=== Raw data ===

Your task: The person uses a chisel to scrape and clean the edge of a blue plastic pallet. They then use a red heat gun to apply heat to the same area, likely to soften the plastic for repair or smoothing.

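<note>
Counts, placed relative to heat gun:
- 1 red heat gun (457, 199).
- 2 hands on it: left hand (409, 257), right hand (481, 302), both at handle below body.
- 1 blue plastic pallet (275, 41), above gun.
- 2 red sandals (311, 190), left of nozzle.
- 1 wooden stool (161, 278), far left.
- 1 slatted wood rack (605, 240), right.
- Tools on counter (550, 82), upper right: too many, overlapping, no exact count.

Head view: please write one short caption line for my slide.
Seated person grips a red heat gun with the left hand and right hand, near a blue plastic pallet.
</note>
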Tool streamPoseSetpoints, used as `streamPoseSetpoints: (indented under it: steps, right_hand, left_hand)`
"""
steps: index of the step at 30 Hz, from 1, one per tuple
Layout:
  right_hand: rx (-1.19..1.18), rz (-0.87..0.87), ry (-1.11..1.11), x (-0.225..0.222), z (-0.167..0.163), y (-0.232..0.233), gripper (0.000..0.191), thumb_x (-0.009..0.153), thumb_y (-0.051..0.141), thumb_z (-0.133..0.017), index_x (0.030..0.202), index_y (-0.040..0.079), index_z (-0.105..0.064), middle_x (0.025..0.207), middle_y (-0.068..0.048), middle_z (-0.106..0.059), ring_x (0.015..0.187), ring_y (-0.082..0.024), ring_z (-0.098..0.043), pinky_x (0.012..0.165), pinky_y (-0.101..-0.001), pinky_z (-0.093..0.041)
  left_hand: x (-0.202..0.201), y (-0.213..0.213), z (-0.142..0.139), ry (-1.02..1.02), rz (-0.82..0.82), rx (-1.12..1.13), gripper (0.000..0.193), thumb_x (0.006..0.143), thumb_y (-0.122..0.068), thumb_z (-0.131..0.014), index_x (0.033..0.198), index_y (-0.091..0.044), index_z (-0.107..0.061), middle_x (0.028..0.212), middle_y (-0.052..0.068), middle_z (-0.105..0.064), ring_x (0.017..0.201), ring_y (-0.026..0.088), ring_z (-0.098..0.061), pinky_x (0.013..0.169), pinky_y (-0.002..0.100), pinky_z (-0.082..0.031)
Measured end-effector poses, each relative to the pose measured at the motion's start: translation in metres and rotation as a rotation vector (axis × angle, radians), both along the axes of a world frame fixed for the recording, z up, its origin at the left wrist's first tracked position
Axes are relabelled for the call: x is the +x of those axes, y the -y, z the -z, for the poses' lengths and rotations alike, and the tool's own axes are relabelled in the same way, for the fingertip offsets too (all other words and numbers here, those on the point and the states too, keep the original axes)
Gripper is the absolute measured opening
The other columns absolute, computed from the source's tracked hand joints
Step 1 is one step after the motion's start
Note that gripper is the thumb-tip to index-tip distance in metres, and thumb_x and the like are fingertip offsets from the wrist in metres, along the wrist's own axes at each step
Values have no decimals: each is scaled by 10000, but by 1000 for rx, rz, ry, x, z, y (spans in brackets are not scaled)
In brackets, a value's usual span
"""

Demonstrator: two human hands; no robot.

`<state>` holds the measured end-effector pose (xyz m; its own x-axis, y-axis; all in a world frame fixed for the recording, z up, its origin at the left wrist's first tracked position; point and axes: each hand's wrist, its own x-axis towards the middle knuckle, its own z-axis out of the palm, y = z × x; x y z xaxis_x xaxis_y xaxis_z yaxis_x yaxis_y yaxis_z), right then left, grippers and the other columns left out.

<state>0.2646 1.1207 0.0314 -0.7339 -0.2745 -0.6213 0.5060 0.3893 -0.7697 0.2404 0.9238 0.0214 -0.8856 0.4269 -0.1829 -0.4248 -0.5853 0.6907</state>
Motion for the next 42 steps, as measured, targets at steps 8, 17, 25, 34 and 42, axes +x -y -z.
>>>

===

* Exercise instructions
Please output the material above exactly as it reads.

* Expected output
Your task: The person uses a chisel to scrape and clean the edge of a blue plastic pallet. They then use a red heat gun to apply heat to the same area, likely to soften the plastic for repair or smoothing.

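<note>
Counts, placed relative to heat gun:
- 1 red heat gun (457, 199).
- 2 hands on it: left hand (409, 257), right hand (481, 302), both at handle below body.
- 1 blue plastic pallet (275, 41), above gun.
- 2 red sandals (311, 190), left of nozzle.
- 1 wooden stool (161, 278), far left.
- 1 slatted wood rack (605, 240), right.
- Tools on counter (550, 82), upper right: too many, overlapping, no exact count.

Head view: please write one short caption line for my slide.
Seated person grips a red heat gun with the left hand and right hand, near a blue plastic pallet.
</note>
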Tool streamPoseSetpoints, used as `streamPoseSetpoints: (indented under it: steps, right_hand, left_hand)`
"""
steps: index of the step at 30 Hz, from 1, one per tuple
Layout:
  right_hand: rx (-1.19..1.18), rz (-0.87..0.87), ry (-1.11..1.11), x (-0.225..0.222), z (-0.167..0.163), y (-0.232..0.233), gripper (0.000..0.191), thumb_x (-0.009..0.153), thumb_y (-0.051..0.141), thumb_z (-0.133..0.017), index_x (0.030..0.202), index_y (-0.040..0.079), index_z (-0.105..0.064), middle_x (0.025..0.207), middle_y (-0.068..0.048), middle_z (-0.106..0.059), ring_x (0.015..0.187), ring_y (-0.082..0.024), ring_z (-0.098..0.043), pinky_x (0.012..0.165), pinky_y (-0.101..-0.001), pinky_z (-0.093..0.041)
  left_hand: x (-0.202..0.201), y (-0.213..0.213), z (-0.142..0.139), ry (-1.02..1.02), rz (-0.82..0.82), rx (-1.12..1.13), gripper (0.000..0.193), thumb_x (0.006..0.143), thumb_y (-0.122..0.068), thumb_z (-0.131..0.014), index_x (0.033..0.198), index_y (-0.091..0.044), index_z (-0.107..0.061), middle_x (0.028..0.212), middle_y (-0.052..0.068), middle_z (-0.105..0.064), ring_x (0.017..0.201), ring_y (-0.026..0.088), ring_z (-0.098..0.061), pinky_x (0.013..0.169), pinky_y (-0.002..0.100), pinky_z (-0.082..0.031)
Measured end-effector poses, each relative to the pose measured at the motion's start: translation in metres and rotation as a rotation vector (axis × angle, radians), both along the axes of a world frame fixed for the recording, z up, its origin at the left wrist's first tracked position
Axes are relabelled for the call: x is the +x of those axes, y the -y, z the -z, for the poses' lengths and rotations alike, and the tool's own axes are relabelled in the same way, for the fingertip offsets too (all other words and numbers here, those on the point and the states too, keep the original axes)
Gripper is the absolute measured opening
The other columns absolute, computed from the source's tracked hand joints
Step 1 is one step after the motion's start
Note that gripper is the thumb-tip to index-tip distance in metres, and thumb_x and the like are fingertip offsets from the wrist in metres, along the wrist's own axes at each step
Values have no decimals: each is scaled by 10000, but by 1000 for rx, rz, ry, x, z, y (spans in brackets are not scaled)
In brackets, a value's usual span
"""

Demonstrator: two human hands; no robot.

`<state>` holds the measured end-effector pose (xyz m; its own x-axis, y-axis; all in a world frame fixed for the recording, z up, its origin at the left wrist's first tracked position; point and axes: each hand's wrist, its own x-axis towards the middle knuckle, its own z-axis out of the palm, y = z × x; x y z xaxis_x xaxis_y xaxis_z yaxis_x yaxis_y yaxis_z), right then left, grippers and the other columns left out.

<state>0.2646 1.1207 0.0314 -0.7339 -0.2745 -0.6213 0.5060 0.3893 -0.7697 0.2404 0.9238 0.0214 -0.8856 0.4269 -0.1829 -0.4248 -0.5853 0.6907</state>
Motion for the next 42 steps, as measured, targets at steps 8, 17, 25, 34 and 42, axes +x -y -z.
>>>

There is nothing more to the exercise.